Reading the article brings back memories of the time when I first started programming (not too long back) without a formal computer science teaching and with bills to pay. It sure was tough without having someone with a similar interest set in my vicinity or someone to turn to in case of queries. Having a mentor helps you understand things really fast; things which would have taken us hours to understand and grasp completely. It's not that I am against reinvention of the wheel, it's just that nothing beats having expert, professional and sound advice when you need.

I am sure there are many out there who irrespective of their profession can pretty much relate to the philosophy of the article.

commented: Good article! +9

Could a counselor substitute for a mentor? Counselors are plentyful, mentors are in very short supply.

That is definitely a must read for all those aspiring to be programmers and is the very reason is included in the 'On programming and hackers' section of the Java forum sticky along with many of its ilk. :-)

Yep just spotted it there ... I've been through that thread quite a few times ... don't know how could I have missed it.
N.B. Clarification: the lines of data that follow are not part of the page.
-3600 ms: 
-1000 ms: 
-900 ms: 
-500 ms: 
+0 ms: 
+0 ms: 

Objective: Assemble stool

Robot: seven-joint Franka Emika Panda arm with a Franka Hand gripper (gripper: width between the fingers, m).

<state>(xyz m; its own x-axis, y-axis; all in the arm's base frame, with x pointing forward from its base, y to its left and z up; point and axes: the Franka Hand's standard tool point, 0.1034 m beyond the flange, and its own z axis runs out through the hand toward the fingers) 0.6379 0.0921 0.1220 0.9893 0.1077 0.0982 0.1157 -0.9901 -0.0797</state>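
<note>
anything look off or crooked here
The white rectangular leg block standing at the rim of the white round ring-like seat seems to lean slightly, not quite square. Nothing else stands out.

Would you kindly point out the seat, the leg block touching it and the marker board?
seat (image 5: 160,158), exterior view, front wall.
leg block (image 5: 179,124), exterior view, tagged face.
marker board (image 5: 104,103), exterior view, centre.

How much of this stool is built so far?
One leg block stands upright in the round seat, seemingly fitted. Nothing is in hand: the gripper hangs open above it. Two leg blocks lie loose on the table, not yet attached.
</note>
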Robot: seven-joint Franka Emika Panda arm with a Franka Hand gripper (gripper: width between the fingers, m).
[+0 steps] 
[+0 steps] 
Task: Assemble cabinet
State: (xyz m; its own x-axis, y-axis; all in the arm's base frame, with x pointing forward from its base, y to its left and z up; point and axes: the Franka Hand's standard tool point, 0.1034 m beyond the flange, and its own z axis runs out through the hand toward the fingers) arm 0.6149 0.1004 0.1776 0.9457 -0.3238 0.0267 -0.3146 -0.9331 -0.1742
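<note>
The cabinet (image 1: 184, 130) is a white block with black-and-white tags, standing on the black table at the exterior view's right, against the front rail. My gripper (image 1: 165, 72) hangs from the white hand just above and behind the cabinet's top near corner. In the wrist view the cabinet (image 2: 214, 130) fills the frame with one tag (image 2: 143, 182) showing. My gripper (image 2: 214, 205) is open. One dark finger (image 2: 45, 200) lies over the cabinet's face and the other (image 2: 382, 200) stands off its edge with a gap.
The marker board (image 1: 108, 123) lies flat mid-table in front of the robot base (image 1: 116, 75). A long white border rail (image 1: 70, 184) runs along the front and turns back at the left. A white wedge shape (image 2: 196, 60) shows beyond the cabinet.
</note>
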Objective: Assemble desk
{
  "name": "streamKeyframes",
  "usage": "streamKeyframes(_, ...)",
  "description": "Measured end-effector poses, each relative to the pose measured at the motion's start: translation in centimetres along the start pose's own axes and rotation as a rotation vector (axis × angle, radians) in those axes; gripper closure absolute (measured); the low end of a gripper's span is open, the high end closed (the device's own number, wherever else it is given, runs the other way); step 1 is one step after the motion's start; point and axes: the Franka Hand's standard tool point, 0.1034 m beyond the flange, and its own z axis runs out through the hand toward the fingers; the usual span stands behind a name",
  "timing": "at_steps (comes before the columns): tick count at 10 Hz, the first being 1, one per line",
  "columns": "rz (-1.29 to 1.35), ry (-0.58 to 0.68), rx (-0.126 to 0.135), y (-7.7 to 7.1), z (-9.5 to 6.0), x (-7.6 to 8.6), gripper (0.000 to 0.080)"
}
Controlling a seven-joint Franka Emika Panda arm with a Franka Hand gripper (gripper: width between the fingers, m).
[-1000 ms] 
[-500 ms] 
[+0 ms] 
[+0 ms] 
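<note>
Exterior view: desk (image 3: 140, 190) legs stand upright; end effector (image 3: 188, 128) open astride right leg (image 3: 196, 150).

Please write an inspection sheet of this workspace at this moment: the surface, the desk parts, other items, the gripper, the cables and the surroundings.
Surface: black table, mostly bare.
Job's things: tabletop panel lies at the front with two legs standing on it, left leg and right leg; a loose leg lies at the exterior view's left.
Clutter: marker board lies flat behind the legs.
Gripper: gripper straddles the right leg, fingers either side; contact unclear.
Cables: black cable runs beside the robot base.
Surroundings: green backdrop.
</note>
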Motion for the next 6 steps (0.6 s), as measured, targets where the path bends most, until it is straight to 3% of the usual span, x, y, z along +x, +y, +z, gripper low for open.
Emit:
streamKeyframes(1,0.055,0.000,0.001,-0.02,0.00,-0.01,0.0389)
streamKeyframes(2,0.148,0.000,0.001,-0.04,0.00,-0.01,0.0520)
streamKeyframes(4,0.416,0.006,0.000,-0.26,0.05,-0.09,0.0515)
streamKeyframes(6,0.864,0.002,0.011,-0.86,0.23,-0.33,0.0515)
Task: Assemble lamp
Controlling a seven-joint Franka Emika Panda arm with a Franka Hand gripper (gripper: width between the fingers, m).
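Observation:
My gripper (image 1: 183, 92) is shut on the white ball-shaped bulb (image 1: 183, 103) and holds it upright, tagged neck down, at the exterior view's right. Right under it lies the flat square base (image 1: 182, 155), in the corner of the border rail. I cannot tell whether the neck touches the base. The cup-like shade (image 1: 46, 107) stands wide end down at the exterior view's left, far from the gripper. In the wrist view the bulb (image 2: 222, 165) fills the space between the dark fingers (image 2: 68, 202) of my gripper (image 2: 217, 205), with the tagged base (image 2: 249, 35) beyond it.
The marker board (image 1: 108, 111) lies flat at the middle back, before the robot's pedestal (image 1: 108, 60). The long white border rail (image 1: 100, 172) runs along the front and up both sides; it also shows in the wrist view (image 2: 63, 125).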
> Could a counselor substitute for a mentor?
Don't think so. AFAIK, counselors work for money while mentor is someone you know. A mentor can be your someone very close to you like your brother, sister, father, mother etc. Plus it is a high probability that your mentor is someone who has known you for some time and can guide you accordingly. On the downside, you might find a mentor who you think knows his stuff but in actuality he doesn't. Counselors don't have this issue since you get what you pay for. ;-)

>Yep just spotted it there ... I've been through that thread quite a few times ... don't know
>how could I have missed it.

:-)

Nice read, another article I really liked linked with developing skills in the programming field is Peter Norvig's Teach Yourself Programming in Ten Years

I disagree with this article.

The author claims that personal training and experience is far better than simply reading a book.
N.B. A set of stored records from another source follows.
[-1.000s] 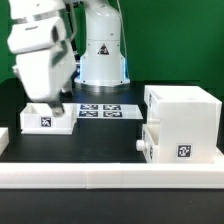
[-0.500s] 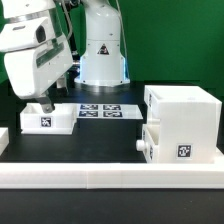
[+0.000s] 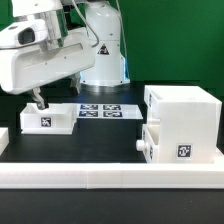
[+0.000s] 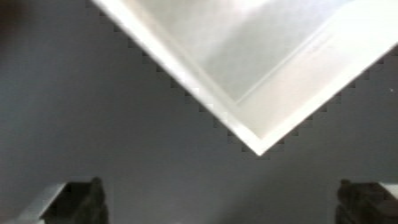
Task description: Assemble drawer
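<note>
The tall white housing (image 3: 183, 113) stands at the exterior view's right, with a tagged knobbed tray (image 3: 176, 143) in front of it. A second small tagged tray (image 3: 47, 119) sits at the exterior view's left. My gripper (image 3: 39, 101) hangs just above that left tray, tilted, its fingers apart and empty. In the wrist view a corner of the white tray (image 4: 249, 70) points toward my gripper (image 4: 221, 205); the dark fingertips (image 4: 71, 203) stand wide apart with only black table between them.
The marker board (image 3: 100, 109) lies flat on the black table behind the trays. A long low white rail (image 3: 110, 177) runs along the front edge. The robot base (image 3: 103, 55) stands at the back.
The arm has tilted and swung toward the exterior view's right, with the wrist rotating. The gripper lifted slightly over the left tray. The parts have not moved.
</note>
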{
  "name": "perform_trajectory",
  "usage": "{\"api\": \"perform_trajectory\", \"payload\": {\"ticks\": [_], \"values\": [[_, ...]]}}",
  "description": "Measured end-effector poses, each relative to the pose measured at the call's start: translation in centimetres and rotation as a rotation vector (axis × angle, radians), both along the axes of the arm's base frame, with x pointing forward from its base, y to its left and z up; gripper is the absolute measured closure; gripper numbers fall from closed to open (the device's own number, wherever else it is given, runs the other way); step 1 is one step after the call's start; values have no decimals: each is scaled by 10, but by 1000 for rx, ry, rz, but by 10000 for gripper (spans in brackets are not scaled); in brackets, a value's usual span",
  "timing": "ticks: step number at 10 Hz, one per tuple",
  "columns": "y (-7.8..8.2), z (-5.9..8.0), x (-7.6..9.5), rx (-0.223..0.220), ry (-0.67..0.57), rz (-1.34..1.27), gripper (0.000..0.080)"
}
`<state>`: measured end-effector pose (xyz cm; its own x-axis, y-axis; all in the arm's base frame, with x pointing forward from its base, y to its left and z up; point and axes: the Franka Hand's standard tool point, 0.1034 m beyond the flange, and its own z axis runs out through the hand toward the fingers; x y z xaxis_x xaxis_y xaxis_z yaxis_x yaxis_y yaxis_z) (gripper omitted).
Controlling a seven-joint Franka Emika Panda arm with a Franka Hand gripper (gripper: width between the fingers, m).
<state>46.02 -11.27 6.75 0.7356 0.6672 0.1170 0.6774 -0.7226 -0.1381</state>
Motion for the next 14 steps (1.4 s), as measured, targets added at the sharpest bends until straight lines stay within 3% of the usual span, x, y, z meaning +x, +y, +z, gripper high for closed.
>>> {"api": "perform_trajectory", "payload": {"ticks": [5, 9, 14], "values": [[2, -4, -6, 3, 65, -348, 151], [9, 0, -10, -24, 82, -814, 151], [17, -30, -46, -49, 9, -735, 151]]}}
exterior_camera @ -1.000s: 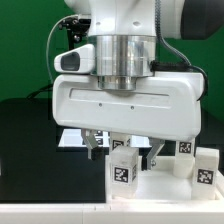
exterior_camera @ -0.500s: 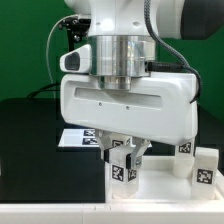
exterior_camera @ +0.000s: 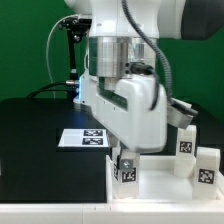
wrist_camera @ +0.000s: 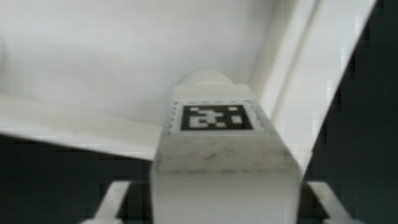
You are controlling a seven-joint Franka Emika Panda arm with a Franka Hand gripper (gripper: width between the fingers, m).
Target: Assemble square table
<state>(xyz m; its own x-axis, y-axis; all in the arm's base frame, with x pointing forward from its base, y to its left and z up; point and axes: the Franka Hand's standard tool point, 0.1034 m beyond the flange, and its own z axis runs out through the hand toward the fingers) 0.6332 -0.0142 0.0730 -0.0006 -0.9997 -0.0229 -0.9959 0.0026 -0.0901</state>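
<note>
While the arm hangs low over the white panel [exterior_camera: 160, 185], the end effector [exterior_camera: 126, 160] pinches a tagged leg [exterior_camera: 126, 170].
The leg stands upright on the panel's corner nearest the exterior view's left; two more legs [exterior_camera: 197, 155] wait by the right edge, beyond the marker board [exterior_camera: 80, 138] on the dark surface [exterior_camera: 35, 150].

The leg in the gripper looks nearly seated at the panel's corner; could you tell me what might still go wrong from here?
1. The gripper covers most of the leg, so the exterior view cannot confirm it meets a corner hole; it could cross-thread or jam.
2. The leg sits close to the panel rim, which could catch it.
3. Two other legs stand near the arm's body and might get knocked.
</note>
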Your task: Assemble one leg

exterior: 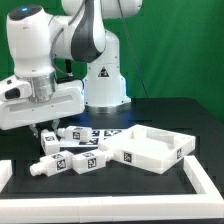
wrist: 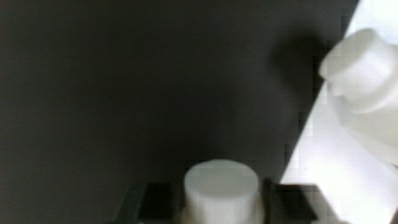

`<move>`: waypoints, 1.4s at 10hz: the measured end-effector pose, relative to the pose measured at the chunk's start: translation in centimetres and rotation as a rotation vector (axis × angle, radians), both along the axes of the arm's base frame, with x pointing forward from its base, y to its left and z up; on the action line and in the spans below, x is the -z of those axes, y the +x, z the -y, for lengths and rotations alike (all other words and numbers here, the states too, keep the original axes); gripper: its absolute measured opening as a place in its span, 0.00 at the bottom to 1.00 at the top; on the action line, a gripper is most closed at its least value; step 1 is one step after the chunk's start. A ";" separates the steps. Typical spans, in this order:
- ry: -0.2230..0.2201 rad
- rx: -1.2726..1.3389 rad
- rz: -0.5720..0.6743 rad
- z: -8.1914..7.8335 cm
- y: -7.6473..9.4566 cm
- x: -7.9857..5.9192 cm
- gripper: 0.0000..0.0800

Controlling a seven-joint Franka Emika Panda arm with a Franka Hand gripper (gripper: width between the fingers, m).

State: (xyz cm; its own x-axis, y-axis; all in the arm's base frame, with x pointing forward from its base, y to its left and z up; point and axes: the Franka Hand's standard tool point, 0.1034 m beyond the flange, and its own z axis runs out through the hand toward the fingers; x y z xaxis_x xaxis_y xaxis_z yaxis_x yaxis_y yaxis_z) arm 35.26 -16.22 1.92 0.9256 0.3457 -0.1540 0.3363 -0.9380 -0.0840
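My gripper point(exterior: 44, 128) hangs low over the black table at the exterior view's left. In the wrist view my gripper point(wrist: 221, 200) is shut on a white leg point(wrist: 221, 188), whose rounded end stands up between the two dark fingers. In the exterior view this leg point(exterior: 50, 142) shows just under the fingers, close to the table. Three more tagged white legs lie nearby: one point(exterior: 75, 134) beside the gripper and two point(exterior: 60, 165) point(exterior: 87, 160) nearer the front.
The large flat white rimmed panel point(exterior: 152, 146) lies to the exterior view's right of the legs; a blurred white part point(wrist: 365, 75) fills one side of the wrist view. A white border point(exterior: 110, 207) frames the table's front and sides. The robot base point(exterior: 103, 85) stands behind.
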 end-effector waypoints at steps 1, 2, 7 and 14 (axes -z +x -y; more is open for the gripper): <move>0.000 -0.010 -0.001 0.3 0.2 0.2 0.27; 0.000 -0.011 -0.001 0.3 0.3 0.2 0.27; 0.005 0.022 -0.020 -3.0 2.7 -2.4 0.78; -0.005 -0.080 0.005 -8.0 5.3 -4.0 0.81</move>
Without the basis, or knowledge of discrete details brought to you by experts, it's hard to say how far your personal training will go.

I suppose this is an "Eye of the beholder" opinion, but maybe you can understand how I feel with my statement?

-Alex

> The author claims that personal training and experience is far better than simply reading
> a book.

Of course; the point everyone tries to put across is though reading is an essential part of learning, without doing things one is useless. No matter how many books I read, unless I apply the knowledge to real life situations, my bookish knowledge is useless.

> I suppose this is an "Eye of the beholder" opinion,

Oh no, it's just youth. :-)

Both articles are good. I will let you if they worked with me as I'm soon about to finish university and get a job :D

I disagree with this article.

The author claims that personal training and experience is far better than simply reading a book.

Without the basis, or knowledge of discrete details brought to you by experts, it's hard to say how far your personal training will go.

I suppose this is an "Eye of the beholder" opinion, but maybe you can understand how I feel with my statement?

-Alex

Well its basically how you look at it and interpret the article. For me it was more like pick up the book (any book) and read it, but do not expect any miracles out of it (as the title Learn XXX in 21 days or 24 hours etc suggests).
From my own experience I have met individuals who feel then if they just attend a course for a couple of days in X language or say System administration or ... , they are going to come out as big shot professionals in that field and thats the one attitude of many beginners this article clearly tries to address. It just says there are no magic bullets, no short cuts, if you want to learn to program you have to burn your hands by writing code from small short programs and gradually grow to a professional.
Another section of the article which I can actually apply to my case is "Talk to other programmers;", This shows the big impact of peer groups.
When I had actually first joined Engineering, I did not even know how to switch on a computer, let alone programming or any computer language. But I was really blessed cause the friend circle I managed to get in was composed of guys who could just eat and sleep computers. One guy would just write programs for solving games like SUDOKU or puzzles like the chess 8 queens problems etc when in fact the rest of us were just beginning to grasp Arrays and structures in C. The second guy in my group was a master at thinking in the reverse direction, he taught me that how to look at problems from different perspectives when trying to get a solution, the third guy was pure hard work, looking at him go at solving problems, taught me that if you just have some skill its no use, apply it, practice it, sharpen it. And mind you none of these were top marks getters at any point in engineering, they were just average and even failed in a couple of subjects once in a while. Although my adventures with these guys was short lived (I actually failed in more subjects than allowed and wasn't allowed to keep terms in my third year of engineering), whenever I look back, I see that more that half I owe to them and without them I can't even imagine myself being close to computers let alone programming.
Thats why I really found this article amazing, cause I could identify with the phases I went through while starting my career in programming with it.